=== Begin Enclosure ===

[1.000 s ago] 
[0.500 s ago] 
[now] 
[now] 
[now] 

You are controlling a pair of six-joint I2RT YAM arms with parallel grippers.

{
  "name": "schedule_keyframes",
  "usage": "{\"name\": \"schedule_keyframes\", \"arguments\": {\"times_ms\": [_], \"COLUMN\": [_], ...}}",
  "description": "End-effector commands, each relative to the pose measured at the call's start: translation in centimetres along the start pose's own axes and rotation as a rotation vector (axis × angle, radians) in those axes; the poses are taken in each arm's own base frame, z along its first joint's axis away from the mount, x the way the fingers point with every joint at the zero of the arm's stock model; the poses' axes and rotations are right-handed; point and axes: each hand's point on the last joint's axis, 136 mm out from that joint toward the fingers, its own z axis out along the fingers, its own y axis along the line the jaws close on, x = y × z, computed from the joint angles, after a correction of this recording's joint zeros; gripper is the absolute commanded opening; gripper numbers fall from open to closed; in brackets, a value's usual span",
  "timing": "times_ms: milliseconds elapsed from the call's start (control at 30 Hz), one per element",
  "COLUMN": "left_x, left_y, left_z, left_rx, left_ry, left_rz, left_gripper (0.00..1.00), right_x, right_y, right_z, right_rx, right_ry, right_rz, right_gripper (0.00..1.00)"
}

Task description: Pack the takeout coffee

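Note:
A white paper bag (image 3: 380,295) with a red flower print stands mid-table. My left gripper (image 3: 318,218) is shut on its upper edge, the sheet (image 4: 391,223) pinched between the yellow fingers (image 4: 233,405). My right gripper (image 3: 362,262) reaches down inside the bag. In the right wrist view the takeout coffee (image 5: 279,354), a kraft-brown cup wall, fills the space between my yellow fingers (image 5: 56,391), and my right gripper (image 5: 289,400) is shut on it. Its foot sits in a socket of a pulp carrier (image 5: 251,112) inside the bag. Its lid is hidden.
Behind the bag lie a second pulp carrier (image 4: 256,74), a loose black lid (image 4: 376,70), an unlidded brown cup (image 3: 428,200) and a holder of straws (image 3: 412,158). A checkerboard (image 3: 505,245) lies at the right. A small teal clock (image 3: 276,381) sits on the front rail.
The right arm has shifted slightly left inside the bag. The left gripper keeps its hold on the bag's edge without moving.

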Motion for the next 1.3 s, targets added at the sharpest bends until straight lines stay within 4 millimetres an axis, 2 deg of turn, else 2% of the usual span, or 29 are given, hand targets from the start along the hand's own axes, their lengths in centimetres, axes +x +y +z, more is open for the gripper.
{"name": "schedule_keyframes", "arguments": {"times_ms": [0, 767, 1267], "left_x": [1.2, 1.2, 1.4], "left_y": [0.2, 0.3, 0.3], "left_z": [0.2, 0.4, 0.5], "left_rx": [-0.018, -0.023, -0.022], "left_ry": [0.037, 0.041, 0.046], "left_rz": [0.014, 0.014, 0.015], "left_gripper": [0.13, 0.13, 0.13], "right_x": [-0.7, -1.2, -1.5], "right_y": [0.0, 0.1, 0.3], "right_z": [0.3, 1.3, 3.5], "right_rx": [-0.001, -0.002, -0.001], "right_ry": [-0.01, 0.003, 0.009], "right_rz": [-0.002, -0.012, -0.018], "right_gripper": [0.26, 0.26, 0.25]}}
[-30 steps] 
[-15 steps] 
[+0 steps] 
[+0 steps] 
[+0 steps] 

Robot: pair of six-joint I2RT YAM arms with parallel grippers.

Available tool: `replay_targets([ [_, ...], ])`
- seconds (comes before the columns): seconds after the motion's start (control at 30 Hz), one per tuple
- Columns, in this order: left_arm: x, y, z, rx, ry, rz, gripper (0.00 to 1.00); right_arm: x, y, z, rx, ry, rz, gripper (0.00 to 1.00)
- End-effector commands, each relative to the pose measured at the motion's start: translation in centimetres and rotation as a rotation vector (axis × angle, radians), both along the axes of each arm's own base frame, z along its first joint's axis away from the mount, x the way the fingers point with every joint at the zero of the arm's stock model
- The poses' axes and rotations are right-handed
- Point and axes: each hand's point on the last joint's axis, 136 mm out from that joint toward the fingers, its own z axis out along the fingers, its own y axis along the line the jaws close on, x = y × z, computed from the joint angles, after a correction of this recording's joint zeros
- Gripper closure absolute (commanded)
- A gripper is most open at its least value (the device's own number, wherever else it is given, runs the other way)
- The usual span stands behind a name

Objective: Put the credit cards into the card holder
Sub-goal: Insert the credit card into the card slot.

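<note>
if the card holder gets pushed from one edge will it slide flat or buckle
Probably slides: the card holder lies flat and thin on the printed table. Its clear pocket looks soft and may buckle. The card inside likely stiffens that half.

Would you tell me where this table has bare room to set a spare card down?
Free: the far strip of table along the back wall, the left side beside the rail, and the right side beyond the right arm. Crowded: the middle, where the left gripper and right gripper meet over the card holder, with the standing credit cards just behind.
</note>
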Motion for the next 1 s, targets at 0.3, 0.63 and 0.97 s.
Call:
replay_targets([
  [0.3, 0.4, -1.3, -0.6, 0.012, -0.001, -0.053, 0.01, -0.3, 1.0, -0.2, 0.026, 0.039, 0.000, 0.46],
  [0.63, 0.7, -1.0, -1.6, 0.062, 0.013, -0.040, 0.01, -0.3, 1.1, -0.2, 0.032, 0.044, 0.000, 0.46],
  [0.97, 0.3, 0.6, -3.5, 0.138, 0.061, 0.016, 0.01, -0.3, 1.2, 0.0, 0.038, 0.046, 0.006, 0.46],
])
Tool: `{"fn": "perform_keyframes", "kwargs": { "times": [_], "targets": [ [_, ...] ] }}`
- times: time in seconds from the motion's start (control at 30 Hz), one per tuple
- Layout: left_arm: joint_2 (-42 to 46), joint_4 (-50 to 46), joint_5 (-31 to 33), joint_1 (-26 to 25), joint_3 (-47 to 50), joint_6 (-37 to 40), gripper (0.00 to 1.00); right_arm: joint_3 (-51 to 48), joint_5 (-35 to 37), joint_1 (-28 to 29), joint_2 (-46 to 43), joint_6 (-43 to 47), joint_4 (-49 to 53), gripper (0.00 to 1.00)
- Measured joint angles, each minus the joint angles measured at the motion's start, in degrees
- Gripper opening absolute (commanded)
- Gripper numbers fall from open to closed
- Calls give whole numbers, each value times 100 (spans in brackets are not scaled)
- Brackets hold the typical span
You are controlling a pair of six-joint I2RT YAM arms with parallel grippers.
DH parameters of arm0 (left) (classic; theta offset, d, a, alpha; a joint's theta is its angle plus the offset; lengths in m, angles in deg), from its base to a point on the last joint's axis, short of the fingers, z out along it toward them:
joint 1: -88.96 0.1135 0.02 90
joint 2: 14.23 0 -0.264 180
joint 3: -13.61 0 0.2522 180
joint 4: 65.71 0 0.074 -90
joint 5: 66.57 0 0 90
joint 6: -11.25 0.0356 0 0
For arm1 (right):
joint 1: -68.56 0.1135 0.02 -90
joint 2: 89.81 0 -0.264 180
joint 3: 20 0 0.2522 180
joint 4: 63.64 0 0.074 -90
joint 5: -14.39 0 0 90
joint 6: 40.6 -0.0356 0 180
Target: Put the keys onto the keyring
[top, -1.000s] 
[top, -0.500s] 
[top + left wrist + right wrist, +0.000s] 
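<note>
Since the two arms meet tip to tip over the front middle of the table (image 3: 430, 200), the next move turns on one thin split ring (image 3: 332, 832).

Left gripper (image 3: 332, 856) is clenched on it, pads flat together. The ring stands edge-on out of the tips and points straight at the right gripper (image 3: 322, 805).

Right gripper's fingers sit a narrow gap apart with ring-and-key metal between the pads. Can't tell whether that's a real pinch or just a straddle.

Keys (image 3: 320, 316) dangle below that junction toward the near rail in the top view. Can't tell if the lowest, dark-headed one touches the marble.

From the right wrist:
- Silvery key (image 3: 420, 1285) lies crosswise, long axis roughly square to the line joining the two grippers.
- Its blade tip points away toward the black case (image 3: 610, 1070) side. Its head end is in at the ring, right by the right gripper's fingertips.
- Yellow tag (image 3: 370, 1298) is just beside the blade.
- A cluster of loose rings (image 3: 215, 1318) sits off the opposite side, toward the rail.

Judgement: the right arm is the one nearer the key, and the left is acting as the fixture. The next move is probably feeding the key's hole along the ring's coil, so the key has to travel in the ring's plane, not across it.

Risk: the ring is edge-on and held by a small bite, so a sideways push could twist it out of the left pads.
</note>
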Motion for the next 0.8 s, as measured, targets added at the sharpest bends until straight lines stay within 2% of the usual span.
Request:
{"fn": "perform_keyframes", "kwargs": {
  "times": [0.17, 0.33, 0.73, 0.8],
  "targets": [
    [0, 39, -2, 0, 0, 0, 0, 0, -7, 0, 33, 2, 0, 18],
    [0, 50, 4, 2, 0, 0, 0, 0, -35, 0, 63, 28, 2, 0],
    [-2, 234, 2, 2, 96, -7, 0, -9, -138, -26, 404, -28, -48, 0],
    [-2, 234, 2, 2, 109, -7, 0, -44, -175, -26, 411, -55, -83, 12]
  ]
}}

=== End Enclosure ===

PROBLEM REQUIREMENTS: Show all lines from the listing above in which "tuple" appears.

FINAL ANSWER:
- seconds (comes before the columns): seconds after the motion's start (control at 30 Hz), one per tuple
- times: time in seconds from the motion's start (control at 30 Hz), one per tuple

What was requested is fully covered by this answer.